↓
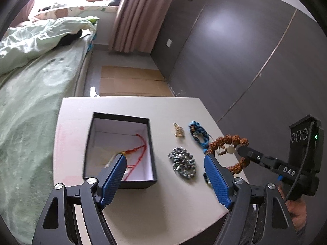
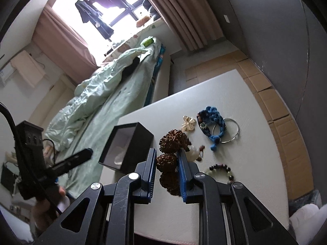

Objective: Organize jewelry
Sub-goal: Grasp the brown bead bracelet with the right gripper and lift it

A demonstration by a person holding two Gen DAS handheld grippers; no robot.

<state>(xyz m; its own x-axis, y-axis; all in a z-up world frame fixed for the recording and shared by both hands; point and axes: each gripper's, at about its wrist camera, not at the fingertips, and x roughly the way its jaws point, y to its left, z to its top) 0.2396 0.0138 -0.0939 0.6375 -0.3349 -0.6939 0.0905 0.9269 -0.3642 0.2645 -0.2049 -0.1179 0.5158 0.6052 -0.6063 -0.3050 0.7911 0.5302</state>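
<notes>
An open black box (image 1: 119, 149) with a white inside stands on the white table (image 1: 126, 106) and holds a red cord bracelet (image 1: 137, 151). My left gripper (image 1: 163, 159) is open and empty, its left finger over the box. My right gripper (image 2: 166, 159) is shut on a brown seed-bead bracelet (image 2: 166, 159), held above the table right of the box; it also shows in the left wrist view (image 1: 231, 143). On the table lie a silver chain (image 1: 183, 161), a gold brooch (image 1: 178, 130), a blue braided bracelet (image 1: 197, 133), a metal bangle (image 2: 225, 130) and a dark-and-pale bead bracelet (image 2: 221, 171).
A bed with green bedding (image 1: 30, 77) runs along the table's left side. Flattened cardboard (image 1: 130, 81) lies on the floor beyond the table. A dark wardrobe wall (image 1: 235, 51) stands to the right.
</notes>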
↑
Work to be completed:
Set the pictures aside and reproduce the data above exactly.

Answer section:
Objective: Organize jewelry
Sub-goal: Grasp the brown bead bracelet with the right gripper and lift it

A demonstration by a person holding two Gen DAS handheld grippers; no robot.

<state>(xyz m; its own x-axis, y-axis; all in a z-up world frame fixed for the recording and shared by both hands; point and axes: each gripper's, at about its wrist camera, not at the fingertips, and x roughly the way its jaws point, y to its left, z to its top) 0.2396 0.0138 -0.0939 0.6375 -0.3349 -0.6939 0.0905 0.9269 -0.3642 0.2645 -0.2049 -0.1179 0.5158 0.6052 -0.6063 -0.3050 0.7911 0.5302</state>
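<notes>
An open black box (image 1: 119, 149) with a white inside stands on the white table (image 1: 126, 106) and holds a red cord bracelet (image 1: 137, 151). My left gripper (image 1: 163, 159) is open and empty, its left finger over the box. My right gripper (image 2: 166, 159) is shut on a brown seed-bead bracelet (image 2: 166, 159), held above the table right of the box; it also shows in the left wrist view (image 1: 231, 143). On the table lie a silver chain (image 1: 183, 161), a gold brooch (image 1: 178, 130), a blue braided bracelet (image 1: 197, 133), a metal bangle (image 2: 225, 130) and a dark-and-pale bead bracelet (image 2: 221, 171).
A bed with green bedding (image 1: 30, 77) runs along the table's left side. Flattened cardboard (image 1: 130, 81) lies on the floor beyond the table. A dark wardrobe wall (image 1: 235, 51) stands to the right.
</notes>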

That concludes the answer to this exercise.